----- INPUT DATA -----
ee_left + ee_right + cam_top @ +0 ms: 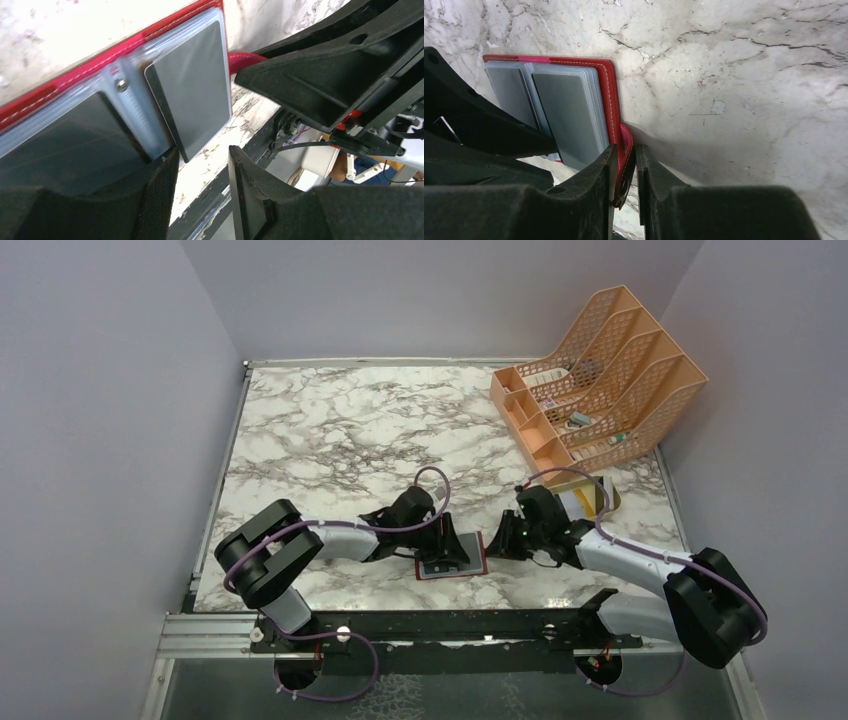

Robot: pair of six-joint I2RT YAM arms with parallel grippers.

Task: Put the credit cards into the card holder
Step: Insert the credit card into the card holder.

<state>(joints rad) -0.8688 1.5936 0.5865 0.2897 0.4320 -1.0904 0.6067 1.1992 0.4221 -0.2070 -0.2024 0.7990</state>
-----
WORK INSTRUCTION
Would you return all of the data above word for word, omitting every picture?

ANSWER BOX
ee_left + ee_right + cam_top @ +0 ms: 

Robot: pair of six-joint I2RT YAM arms with parallel grippers.

Task: Put the credit cards into the card holder
Step: Insert the credit card into the card holder.

<state>(joints rad) -0.8688 1.5936 0.5865 0.2897 0.4320 -1.0904 0.6067 1.1992 0.4221 -0.2070 -0.2024 0.7990</state>

This response is now finished.